The Struggle to Realize the Promise of Young Black Families

Raisin in the Sun (1961, Lorraine Hansberry)

Claudine (1974, Lester Pine, Tina Pine)

From the 1920’s through the 1970’s black Americans migrated from the Southern states to Northern cities in the hope of attaining something that had eluded them since they’d been stolen from their homes and families in Africa: The American Dream. The movies A Raisin In The Sun and Claudine are a depiction of what happened when the dream was, too difficult to attain. In A Raisin In The Sun a family struggles in New York to attain a home. Living in a tenement and sharing a bathroom with other tenants on their floor, the matriarch of the family, Lena, hopes to put her family in a house the way her late husband wanted. Her son, Walter Lee, struggles with the unrealized dreams of an under educated black man of the 1950’s.  They each reach, Lena with dignity and Walter Lee with desperation, for the basic opportunities afforded in the same society to their white counterparts. Wanting to heal her son of his frustration Lena makes the decision use $10,000 from her husband’s life insurance to purchase a home in an all white neighborhood for her family, but Walter Lee, lost in his anger and resentment convinces his mother to give him some of the money for a business venture. His “partner” steals the money.

The question for many viewing the film has always been why did Lena give her son the money? Even today there is much discussion as to whether Lena really expected a different outcome? Though the questions may never be adequately answered, what is known is that before the fictional Walter Lee there has existed many a black man who has been discouraged by their lack of opportunity and promise. These men have wanted to financially provide for their families, without ever having to “shuck and jive” or lose their dignity to a white man’s disrespect and mistreatment. This has been a goal of every minority male.

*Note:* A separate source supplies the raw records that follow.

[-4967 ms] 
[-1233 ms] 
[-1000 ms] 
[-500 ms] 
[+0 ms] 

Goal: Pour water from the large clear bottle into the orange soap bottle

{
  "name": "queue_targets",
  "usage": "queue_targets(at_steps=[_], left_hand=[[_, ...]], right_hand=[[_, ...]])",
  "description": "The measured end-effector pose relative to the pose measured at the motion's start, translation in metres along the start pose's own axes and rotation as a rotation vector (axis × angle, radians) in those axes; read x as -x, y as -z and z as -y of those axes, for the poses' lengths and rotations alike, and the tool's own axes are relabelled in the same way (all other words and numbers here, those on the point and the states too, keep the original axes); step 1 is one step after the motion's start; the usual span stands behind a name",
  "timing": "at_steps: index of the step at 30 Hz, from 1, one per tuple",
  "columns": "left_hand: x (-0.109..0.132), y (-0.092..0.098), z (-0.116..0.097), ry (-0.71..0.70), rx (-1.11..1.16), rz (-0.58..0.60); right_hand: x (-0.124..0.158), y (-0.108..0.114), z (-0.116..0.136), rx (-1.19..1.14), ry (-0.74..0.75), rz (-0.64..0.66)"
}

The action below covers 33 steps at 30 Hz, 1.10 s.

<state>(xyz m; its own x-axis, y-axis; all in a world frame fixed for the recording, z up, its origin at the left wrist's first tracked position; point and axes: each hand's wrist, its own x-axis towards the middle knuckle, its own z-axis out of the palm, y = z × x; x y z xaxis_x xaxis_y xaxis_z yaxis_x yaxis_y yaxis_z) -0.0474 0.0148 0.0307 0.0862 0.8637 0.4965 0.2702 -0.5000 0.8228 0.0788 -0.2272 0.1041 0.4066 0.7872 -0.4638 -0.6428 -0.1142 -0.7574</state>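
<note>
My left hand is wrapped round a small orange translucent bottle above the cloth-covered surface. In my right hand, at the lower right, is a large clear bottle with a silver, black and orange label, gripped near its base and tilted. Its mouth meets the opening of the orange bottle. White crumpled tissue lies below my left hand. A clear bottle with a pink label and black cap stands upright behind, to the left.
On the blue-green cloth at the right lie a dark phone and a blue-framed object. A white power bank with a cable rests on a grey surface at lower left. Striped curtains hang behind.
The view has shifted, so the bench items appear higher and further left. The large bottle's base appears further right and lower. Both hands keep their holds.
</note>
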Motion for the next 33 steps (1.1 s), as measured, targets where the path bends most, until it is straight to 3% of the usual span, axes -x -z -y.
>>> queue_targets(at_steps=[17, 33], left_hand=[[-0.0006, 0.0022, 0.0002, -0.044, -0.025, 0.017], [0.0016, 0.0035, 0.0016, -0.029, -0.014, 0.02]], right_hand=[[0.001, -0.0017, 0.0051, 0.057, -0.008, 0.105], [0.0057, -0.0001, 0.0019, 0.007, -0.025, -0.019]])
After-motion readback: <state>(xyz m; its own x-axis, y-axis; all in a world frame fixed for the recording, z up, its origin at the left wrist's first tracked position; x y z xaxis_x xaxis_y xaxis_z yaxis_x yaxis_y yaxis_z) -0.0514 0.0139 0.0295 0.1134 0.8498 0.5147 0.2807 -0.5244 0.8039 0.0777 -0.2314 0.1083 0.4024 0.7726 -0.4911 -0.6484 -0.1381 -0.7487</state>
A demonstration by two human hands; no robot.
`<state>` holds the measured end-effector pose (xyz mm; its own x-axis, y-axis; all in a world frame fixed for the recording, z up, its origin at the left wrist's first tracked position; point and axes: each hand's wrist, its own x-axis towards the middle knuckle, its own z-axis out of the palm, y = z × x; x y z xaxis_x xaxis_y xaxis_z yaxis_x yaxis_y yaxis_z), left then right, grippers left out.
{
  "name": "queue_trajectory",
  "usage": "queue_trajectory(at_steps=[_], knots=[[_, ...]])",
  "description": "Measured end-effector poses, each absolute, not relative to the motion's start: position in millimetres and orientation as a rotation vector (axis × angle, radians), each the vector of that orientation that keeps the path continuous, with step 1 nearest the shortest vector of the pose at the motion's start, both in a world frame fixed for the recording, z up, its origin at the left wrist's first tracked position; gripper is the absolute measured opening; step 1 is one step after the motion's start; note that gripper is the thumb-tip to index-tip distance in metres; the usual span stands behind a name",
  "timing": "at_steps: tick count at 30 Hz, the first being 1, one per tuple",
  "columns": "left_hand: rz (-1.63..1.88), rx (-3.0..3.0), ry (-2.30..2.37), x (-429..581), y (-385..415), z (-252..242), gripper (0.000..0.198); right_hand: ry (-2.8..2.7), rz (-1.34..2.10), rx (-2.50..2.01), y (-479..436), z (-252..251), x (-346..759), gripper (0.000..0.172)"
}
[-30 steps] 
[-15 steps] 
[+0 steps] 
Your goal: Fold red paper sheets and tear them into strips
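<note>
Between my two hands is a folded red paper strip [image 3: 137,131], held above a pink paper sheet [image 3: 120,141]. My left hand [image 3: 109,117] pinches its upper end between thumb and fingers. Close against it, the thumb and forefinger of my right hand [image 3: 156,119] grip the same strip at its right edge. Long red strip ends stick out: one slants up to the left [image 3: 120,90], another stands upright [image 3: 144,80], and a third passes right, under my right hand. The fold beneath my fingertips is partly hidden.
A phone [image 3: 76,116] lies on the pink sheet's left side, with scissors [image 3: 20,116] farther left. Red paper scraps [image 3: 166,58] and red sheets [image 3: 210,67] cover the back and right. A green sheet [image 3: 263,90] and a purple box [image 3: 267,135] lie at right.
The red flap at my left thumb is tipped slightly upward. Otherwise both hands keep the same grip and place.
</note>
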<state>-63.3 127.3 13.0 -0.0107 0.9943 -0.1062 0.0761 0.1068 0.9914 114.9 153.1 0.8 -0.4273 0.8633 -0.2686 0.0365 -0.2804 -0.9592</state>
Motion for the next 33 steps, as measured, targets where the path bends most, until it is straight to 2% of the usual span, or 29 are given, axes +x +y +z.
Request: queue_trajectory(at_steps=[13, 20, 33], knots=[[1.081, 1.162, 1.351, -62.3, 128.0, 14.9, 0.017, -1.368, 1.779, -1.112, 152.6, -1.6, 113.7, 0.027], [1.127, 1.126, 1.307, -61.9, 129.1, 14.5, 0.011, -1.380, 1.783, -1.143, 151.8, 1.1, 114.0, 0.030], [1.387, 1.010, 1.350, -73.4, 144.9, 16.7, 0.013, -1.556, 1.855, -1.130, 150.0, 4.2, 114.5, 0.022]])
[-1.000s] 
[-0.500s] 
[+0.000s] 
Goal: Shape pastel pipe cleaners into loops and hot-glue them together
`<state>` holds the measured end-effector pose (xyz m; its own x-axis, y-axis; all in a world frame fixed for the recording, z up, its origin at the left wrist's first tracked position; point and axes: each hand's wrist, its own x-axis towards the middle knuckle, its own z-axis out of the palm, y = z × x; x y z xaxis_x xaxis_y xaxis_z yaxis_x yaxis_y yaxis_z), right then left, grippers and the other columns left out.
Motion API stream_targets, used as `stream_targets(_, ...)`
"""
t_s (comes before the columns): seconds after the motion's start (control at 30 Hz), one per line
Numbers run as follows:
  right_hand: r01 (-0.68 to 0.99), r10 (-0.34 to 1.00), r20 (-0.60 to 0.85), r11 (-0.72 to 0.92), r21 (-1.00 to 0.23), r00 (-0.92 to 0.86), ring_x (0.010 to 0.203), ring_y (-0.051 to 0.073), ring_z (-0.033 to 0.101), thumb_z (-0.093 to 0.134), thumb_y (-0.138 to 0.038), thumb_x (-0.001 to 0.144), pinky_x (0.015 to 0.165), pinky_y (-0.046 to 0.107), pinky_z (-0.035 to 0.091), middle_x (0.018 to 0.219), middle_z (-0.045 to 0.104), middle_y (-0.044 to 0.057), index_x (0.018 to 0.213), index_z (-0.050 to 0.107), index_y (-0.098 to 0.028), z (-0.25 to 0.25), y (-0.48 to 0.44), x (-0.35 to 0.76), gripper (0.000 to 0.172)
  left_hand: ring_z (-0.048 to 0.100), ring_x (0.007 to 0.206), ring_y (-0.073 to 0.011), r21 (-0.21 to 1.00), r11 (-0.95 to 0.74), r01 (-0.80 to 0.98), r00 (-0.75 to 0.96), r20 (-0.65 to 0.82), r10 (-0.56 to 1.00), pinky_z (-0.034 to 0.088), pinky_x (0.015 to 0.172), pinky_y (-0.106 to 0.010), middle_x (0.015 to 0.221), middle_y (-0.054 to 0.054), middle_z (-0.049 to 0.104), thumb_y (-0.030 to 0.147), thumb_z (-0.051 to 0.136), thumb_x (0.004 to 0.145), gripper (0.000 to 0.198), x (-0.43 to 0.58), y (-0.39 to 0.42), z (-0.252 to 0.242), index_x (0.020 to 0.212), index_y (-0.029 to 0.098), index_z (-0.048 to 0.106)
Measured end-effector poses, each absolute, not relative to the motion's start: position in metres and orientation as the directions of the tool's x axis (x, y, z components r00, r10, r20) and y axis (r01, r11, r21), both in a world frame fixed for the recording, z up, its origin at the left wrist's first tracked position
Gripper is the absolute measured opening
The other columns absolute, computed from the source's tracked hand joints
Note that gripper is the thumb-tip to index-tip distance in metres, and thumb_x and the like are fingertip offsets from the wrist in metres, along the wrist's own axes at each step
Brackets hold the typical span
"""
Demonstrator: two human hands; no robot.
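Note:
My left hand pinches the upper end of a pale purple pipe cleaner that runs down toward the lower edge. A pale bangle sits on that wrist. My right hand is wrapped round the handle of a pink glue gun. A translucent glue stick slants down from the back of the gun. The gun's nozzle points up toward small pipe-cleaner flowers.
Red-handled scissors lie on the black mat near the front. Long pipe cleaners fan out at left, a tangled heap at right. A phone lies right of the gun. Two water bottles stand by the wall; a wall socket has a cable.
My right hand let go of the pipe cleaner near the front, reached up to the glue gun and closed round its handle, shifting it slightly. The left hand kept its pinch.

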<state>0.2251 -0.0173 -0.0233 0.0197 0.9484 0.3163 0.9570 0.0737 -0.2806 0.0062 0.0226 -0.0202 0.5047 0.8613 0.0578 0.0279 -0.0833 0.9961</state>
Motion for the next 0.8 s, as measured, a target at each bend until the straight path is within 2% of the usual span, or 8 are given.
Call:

For a millennium, everyman’s dream for himself, black and white, is that he be viewed as a provider and hero to his family; and Lena knowing that gave, her son an opportunity and $6500 of their small fortune, to be that hero and provider. But with his promised unrealized and his desperation high, Walter Lee lost the money. Though the family eventually bands together to purchase their home, Walter Lee’s potential remains untapped, and what he has learned is that no price can be paid on his family’s dreams or their potential.  

In Claudine, Claudine lives on welfare in a four-room apartment with her six children. Having been married twice before and procreated without being married, Claudine struggles to make ends meet and provide for her family. She is hamstrung by her lack of education and the rules of the social welfare system that hampers her ability to move ahead. Unable to leave the system, but dying to be freed from the control and intrusiveness, Claudine’s true potential remains untapped. And when she sees her oldest son and daughter become despondent over the trajectory of their lives in the ghetto, Claudine gambles. She gambles on love with a garbage man, Simpson, with his own family issues and financial constraints. He loves her and in the end they make the commitment to live and worry together about the catch-22 her family is in, and the affect on all of her children. Claudine and Simpson choose to realize the family’s potential together.

When Claudine and A Raisin In The Sun premiered many black men and women saw their lives and their families on the screen, and realized it wasn’t just them feeling that their lives and potential were unrealized. The world was able to see the struggles of the black family in America. And though there is judgment about whether the situations are self-created, one thing could not be disputed: the black community was in trouble.